* **TO DO**:
Quote the listing below in its entirety.

* **SOURCE MATERIAL**:
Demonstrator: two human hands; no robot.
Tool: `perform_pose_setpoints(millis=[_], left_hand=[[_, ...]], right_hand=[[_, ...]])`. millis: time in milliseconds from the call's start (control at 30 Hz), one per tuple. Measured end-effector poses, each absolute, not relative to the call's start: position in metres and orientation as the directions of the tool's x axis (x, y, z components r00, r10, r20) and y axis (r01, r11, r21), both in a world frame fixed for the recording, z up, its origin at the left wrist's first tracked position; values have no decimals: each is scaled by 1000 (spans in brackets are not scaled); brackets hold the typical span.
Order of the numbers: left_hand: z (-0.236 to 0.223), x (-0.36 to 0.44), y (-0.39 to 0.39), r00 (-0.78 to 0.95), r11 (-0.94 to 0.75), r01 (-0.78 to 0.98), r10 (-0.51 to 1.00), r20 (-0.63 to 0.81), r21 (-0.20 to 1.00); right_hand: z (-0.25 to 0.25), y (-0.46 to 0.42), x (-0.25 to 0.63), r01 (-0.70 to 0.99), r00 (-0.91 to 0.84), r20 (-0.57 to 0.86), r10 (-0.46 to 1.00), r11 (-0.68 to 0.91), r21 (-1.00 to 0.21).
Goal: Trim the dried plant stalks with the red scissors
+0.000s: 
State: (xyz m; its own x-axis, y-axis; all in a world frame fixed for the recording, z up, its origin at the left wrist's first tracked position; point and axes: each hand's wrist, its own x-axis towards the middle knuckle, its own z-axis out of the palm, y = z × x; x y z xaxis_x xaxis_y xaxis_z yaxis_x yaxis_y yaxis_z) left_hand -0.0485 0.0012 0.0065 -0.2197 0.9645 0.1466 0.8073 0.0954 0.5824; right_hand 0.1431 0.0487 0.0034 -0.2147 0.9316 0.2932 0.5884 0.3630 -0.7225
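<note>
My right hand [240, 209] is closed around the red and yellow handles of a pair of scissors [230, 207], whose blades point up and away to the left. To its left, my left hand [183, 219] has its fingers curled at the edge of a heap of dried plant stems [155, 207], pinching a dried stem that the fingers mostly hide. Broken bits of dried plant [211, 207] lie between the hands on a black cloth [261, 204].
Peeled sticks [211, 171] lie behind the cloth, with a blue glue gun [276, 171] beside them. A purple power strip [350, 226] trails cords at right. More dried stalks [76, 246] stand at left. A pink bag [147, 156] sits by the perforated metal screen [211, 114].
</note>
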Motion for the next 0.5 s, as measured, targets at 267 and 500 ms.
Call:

* **TASK ANSWER**:
Demonstrator: two human hands; no robot.
Tool: `perform_pose_setpoints(millis=[_], left_hand=[[_, ...]], right_hand=[[_, ...]])`. millis: time in milliseconds from the call's start (control at 30 Hz), one per tuple. Measured end-effector poses, each absolute, not relative to the call's start: position in metres and orientation as the directions of the tool's x axis (x, y, z components r00, r10, r20) and y axis (r01, r11, r21), both in a world frame fixed for the recording, z up, its origin at the left wrist's first tracked position; values have no decimals: each is scaled by 1000 (spans in brackets are not scaled); brackets hold the typical span.
Order of the numbers: left_hand: z (-0.236 to 0.223), x (-0.36 to 0.44), y (-0.39 to 0.39), r00 (-0.78 to 0.95), r11 (-0.94 to 0.75), r01 (-0.78 to 0.98), r10 (-0.51 to 1.00), r20 (-0.63 to 0.81), r21 (-0.20 to 1.00); right_hand: z (-0.25 to 0.25), y (-0.46 to 0.42), x (-0.25 to 0.63), r01 (-0.70 to 0.99), r00 (-0.91 to 0.84), r20 (-0.57 to 0.86), r10 (-0.46 to 1.00), r11 (-0.68 to 0.91), r21 (-1.00 to 0.21).
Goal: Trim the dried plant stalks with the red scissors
+0.000s: 
State: (xyz m; its own x-axis, y-axis; all in a world frame fixed for the recording, z up, its origin at the left wrist's first tracked position; point and axes: each hand's wrist, its own x-axis towards the middle knuckle, its own z-axis out of the palm, y = z × x; x y z xaxis_x xaxis_y xaxis_z yaxis_x yaxis_y yaxis_z) left_hand -0.0485 0.0012 0.0065 -0.2197 0.9645 0.1466 0.8073 0.0954 0.5824; right_hand 0.1431 0.0487 0.0034 -0.2147 0.9316 0.2932 0.5884 0.3630 -0.7225
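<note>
My right hand [240, 209] is closed around the red and yellow handles of a pair of scissors [230, 207], whose blades point up and away to the left. To its left, my left hand [183, 219] has its fingers curled at the edge of a heap of dried plant stems [155, 207], pinching a dried stem that the fingers mostly hide. Broken bits of dried plant [211, 207] lie between the hands on a black cloth [261, 204].
Peeled sticks [211, 171] lie behind the cloth, with a blue glue gun [276, 171] beside them. A purple power strip [350, 226] trails cords at right. More dried stalks [76, 246] stand at left. A pink bag [147, 156] sits by the perforated metal screen [211, 114].
</note>
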Motion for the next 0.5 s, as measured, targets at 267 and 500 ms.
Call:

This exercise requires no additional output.